Dua Puluh

7.6K 275 3
                                    

"Loh, Kak, kok udah pulang?" tanya Andre heran ketika melihat kakaknya tiba di rumah pukul setengah dua siang.

"Lagi nggak enak badan. Izin pulang," jawab Navasha. Ia merebahkan dirinya ke atas sofa ruang tamu. Mengabaikan perintah Emil tadi yang menyuruhnya agar segera tidur.

"Kakak nyetir sendiri pulangnya? Kok nggak telepon aku aja? Aku bisa jemput Kakak ke rumah sakit. Bahaya loh, Kak, nyetir pas badan nggak sehat gitu." Navasha meringis mendengar ceramah Andre. Meskipun menyebalkan, ketika ia sedang sakit seperti ini, Andre akan sangat perhatian padanya.

"Di antar teman kok."

"Teman?" Andre menatap kakaknya curiga. Ia lalu duduk di samping Navasha. "Teman yang mana?"

"Emil. Kamu ingat dia?" Andre tampak mengerutkan keningnya, tampak berpikir.

"Cowok yang ngejar Kakak sejak kerja di rumah sakit Medika? Anaknya direktur itu?" Navasha mengangguk mengiyakan. "Dia masih ngejar Kakak?"

"Sepertinya begitu.

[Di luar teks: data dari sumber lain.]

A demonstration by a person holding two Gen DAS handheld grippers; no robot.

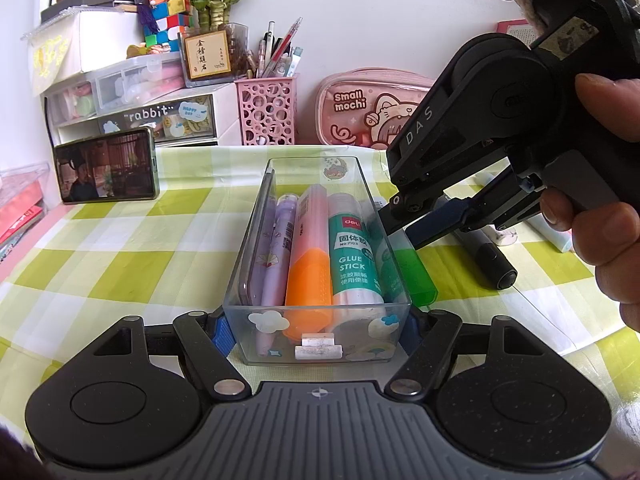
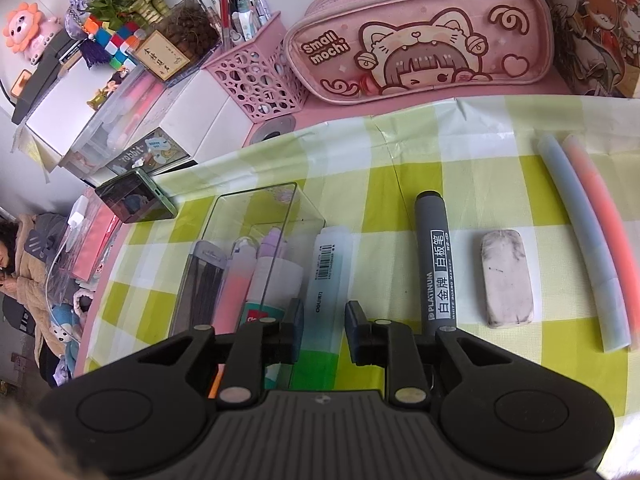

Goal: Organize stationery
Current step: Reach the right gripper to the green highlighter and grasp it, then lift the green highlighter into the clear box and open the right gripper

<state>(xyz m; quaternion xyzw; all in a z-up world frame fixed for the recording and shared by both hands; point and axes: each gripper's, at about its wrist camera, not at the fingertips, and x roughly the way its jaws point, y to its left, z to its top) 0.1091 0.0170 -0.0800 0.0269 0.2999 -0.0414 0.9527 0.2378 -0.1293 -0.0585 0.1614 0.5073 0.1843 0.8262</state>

Kakak udah bilang ke dia lebih baik mundur, karena Kakak nggak bisa buka hati untuk dia. Tapi dia nggak mau."

"Kakak nggak coba buat buka hati untuk dia?"

"Entahlah. Rasanya nggak akan berhasil. Sulit sekali mau buka hati," kata Navasha.

"Kakak mau membicarakan ini? Maksudku tentang hati Kakak. Aku punya beberapa hal yang mungkin bisa jadi pertimbangan. Itu pun kalau Kakak mau," tawar Andre. Ia merengkuh tubuh kakaknya agar bersandar nyaman di bahunya.

"Apaan emang? Kakak mau dengar pendapat kamu."

"Aku nggak tahu ini bisa berhasil atau nggak. Tapi menurutku, kebetulan sekali keadaannya seperti ini. Ada dua laki-laki yang memperjuangkan Kakak. Yang satu dari masa lalu dan yang satu lagi pendatang baru. Kenapa Kakak nggak coba untuk ngasih mereka kesempatan?"

"Kamu biarin Kakak ngasih kesempatan ke Deo?" Navasha terkejut. Ia sampai menegakkan kepalanya yang segera ditarik Andre lagi agar bersandar lagi ke pundaknya. Perlahan, Andre mengelus puncak kepala kakaknya. Ia tahu Navasha sangat suka dielus seperti ini.

"Kak, mungkin terdengar coba-coba dan sedikit jahat. Tapi cara ini bisa membuktikan apakah Kakak masih stuck dengan Bang Deo atau bisa membuka hati untuk Bang Emil. Aku nggak mau Kakak terpuruk terlalu lama. Kakak harus melangkah maju."

"Memberi kesempatan pada Deo? Kamu tahu Kakak benci sama dia. Luka yang dia kasih masih terasa sampai sekarang. Kamu mau Kakak terpuruk lagi?"

"Tentu aja aku nggak mau Kakak kembali ke zaman itu. Ngeri sih liat Kakak patah hati lagi. Hanya saja, setelah melihat dia malam itu dan kegigihannya mendekati Kakak lagi, aku jadi berpikir. Mungkin dia benar-benar menyesal. Mungkin dia memang ingin memperbaiki semuanya. Terlambat memang, tapi dia lebih memilih untuk mengambil kesempatan ini walaupun kecil kemungkinan dia akan berhasil."

"Kamu rela melihat Kakak dan dia balikan?" Navasha menatap wajah adiknya yang mulai dewasa ini.

"Entahlah. Tapi aku akan mendukung apa pun keputusan Kakak. Makanya aku ingin Kakak memberi kesempatan pada mereka berdua. Selesaikan urusan masa lalu Kakak dengan Bang Deo, lalu lihat peluang masa depan dengannya. Begitupun dengan Bang Emil, lihat apakah mungkin Kakak untuk membuat kisah baru bersamanya."

Kemudian hening. Navasha tidak menjawab lagi. Ia berpikir. Apakah saran Andre memang yang terbaik? Apakah ia harus memberi kesempatan yang sama untuk kedua laki-laki yang sedang memperjuangkannya saat ini?

"Kak, sepertinya Kakak memang harus memaafkan apapun yang terjadi di masa lalu. Jangan biarkan kenangan menghentikan langkah Kakak."